Taking all these circumstances into consideration, this campaign, in an abstract military point of view, has thus far turned out more fortunately, and with less and feebler opposition from the enemy, than the most sanguine of its instigators or conductors could reasonably have anticipated.
Politically, I shall not discuss the subject, because I could never perceive one sound reason for taking the haphazard and unprofitable tour.
On advancing towards the position lately occupied by Dost Mahomed, nearly the whole line of march was flanked by troops of the deposed monarch. Many of them were well mounted, and all well armed, although little uniformity was maintained in dress or weapons.
Some wore steel caps and gauntlets, chain-armour variously wrought, and light, neatly-finished cimeters, which bore a remarkably keen edge, owing to the hardness of the material; others were clad in padded cotton or silk dresses, of every variety of colour, the head being covered by turbans of thick and embroidered Cashmere, or plain white muslin. They carried over their shoulders long matchlocks, inlaid with silver or ivory.
The Kuzzilbashes, or Persian mercenaries, were the only troops amongst whom prevailed any uniformity, and they were generally distinguished by a high, black, sheepskin cap, with a small red cloth top, and a sort of frock dress, generally white, which reached to the knees, opening in four places from the waist. Light deerskin boots, fitting closely to the leg, completed this plain and serviceable costume.
Amongst the cavalry were certainly some of the handsomest and most powerful-looking fellows I ever saw; the complexions of many were fairer than those of some of our own sunburnt veterans; and amongst them, also, were some of the dirtiest, long-bearded, ferocious-looking savages I had hitherto seen: men who would doubtless have taken no small pleasure in carving and dissecting any luckless straggler from our camp whom they might happen to meet singly and unarmed. The descriptions I have read of the Huns and Goths who overran the Roman empire in the fifth century, forcibly occurred to me as I marked their personification on each side of the road, unaltered and unimproved by a lapse of fourteen centuries; while the western emigrants have progressed to a state of civilization and intelligence, having subverted nations and monarchies in their resistless course.
As we surmounted the hill near Urghundee, which is flanked by dark lofty mountains, without a trace of vegetation, the peaks of the Hindoo Koosh were visible, glittering in the morning sun from their snowy summits. The intervening country, to the foot of this mighty barrier of Afghanistan, presented a most unattractive appearance: an undulating, rocky soil, with a few patches of short dry grass, extended apparently a great portion of the way towards their foot.

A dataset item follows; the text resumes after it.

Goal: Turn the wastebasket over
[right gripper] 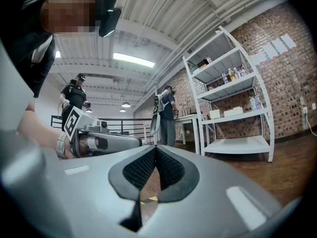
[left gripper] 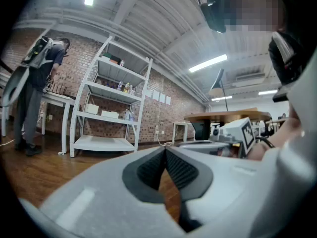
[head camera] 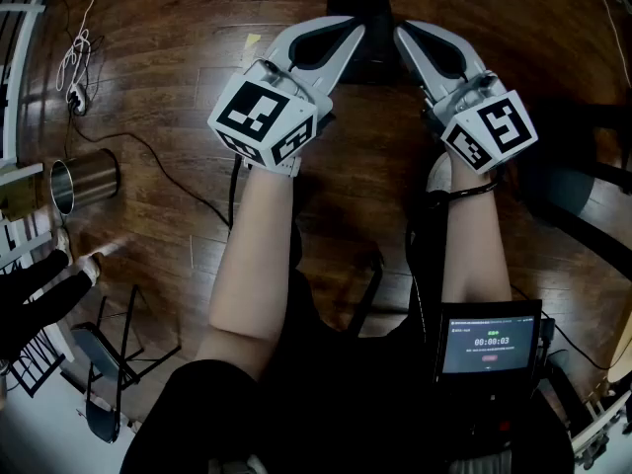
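Observation:
The wastebasket (head camera: 87, 176), a shiny metal cylinder, stands on the wooden floor at the far left of the head view, its open mouth toward the picture's left edge. Both grippers are held out level in front of the person, well to the right of it and touching nothing. My left gripper (head camera: 348, 36) (left gripper: 165, 150) is shut, its dark ribbed pads meeting at the tips with nothing between them. My right gripper (head camera: 407, 39) (right gripper: 155, 148) is shut and empty too. Neither gripper view shows the wastebasket.
Cables (head camera: 163, 161) and a power strip (head camera: 76, 95) lie near the wastebasket. A folding chair (head camera: 107, 358) and another person's legs (head camera: 44, 284) are at the lower left. A white shelf rack (left gripper: 113, 108) (right gripper: 237, 108) stands against the brick wall. A dark base (head camera: 360, 13) sits ahead.

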A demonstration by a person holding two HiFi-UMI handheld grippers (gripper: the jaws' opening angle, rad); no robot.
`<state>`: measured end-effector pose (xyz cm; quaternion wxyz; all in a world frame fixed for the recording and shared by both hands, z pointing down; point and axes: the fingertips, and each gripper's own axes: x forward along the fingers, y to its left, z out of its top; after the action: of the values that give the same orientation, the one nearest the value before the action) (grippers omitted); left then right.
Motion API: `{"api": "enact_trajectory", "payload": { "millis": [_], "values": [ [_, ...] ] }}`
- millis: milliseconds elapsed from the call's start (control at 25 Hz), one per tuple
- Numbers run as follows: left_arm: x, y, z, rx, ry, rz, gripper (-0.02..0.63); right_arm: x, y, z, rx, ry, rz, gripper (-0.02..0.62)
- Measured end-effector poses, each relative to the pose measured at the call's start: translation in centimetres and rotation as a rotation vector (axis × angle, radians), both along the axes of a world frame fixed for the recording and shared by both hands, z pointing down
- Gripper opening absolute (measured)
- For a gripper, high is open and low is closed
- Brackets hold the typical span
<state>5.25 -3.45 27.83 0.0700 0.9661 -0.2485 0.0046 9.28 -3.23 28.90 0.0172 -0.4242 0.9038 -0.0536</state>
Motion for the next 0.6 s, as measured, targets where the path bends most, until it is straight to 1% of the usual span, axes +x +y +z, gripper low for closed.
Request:
{"api": "enact_trajectory", "payload": {
  "millis": [320,520,600],
  "values": [
    [0.6,-1.4,-1.3,-0.003,0.011,0.026,0.003,0.0,-1.6,1.1,-0.038,0.022,0.018,0.009],
    [1.3,-3.3,-2.8,-0.008,0.044,0.035,0.003,0.4,-3.5,1.2,-0.055,0.011,0.033,0.009],
    [1.5,-3.0,-3.4,-0.012,0.054,0.042,0.003,0.3,-3.1,0.9,-0.054,0.019,0.031,0.009]
  ]
}}
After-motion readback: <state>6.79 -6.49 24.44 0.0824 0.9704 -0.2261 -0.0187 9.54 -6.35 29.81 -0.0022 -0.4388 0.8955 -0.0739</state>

The guns remained in the same position in which they had been left by Dost Mahomed, on high ground, and were ranged to command a gorge from which our army issued. The ground, in front and rear, was flat and favourable for cavalry, in which his principal strength consisted. All that was requisite for the fray was a little more heart and less distrust.
FOOTNOTES:
[31] The Zenana is the sanctum allotted to the ladies.